(Beginning of DATASET EXCERPT)

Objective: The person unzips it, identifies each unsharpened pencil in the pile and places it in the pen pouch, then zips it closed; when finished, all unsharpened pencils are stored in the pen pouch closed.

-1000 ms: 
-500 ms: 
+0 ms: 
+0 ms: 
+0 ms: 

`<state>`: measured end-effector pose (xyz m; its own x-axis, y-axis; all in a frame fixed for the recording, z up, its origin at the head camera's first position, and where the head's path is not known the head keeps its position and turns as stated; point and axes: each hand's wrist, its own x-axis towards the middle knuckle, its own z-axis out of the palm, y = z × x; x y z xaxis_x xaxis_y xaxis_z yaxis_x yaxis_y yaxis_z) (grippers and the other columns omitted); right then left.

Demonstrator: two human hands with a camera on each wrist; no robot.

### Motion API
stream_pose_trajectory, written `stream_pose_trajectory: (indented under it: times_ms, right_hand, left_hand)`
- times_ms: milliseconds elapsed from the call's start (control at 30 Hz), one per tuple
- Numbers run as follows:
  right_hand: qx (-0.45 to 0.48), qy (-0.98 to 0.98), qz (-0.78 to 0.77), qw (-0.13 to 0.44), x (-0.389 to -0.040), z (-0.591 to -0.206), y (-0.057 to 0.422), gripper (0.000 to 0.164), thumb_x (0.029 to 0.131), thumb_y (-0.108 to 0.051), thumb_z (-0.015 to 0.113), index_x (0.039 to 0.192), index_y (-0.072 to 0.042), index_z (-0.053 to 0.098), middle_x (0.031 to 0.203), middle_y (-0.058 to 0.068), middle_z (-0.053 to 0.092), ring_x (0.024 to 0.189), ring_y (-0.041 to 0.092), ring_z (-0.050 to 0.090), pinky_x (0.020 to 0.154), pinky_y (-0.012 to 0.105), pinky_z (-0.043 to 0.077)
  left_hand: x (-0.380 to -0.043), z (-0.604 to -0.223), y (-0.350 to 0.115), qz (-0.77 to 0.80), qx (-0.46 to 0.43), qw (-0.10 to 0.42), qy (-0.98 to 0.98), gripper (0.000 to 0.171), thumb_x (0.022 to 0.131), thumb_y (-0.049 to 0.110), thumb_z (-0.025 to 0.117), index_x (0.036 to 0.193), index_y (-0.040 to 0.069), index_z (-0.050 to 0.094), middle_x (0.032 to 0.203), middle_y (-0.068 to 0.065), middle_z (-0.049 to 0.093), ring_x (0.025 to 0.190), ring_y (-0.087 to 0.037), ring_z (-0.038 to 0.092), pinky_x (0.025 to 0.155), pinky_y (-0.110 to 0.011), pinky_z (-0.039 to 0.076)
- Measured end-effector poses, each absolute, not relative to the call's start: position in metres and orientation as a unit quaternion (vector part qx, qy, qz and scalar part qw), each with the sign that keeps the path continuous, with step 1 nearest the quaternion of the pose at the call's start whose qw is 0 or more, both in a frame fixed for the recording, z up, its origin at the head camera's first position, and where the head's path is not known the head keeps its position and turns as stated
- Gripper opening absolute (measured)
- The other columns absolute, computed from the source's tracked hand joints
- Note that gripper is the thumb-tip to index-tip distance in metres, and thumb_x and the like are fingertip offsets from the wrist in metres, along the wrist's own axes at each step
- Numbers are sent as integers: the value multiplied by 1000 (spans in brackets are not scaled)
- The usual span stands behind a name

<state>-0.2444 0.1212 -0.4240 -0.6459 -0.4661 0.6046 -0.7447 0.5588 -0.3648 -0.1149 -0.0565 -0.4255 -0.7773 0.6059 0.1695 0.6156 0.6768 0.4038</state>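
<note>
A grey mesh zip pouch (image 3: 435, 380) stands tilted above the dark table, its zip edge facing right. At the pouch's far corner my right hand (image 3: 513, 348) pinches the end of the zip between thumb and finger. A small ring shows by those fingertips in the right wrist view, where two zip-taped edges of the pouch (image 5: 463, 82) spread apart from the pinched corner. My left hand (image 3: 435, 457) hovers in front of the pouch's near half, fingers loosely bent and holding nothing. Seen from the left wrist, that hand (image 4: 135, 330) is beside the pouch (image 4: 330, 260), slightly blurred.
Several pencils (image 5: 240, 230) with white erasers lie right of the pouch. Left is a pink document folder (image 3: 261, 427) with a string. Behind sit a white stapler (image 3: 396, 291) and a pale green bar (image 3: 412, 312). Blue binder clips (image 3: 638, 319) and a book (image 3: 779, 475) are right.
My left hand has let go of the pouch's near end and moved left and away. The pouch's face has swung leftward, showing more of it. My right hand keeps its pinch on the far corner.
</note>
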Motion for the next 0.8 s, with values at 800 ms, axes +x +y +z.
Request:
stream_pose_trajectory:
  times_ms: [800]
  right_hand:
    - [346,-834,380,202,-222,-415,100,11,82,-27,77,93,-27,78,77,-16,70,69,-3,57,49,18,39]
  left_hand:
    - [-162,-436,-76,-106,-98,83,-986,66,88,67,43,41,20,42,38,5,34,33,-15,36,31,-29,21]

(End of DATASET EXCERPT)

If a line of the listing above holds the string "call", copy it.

- times_ms: milliseconds elapsed from the call's start (control at 30 Hz), one per tuple
- Measured end-effector poses, each absolute, not relative to the call's start: position in metres and orientation as a unit quaternion (vector part qx, qy, qz and scalar part qw), each with the sign that keeps the path continuous, with step 1 nearest the quaternion of the pose at the call's start whose qw is 0 or more, both in a frame fixed for the recording, z up, its origin at the head camera's first position, and where the head's path is not known the head keeps its position and turns as stated

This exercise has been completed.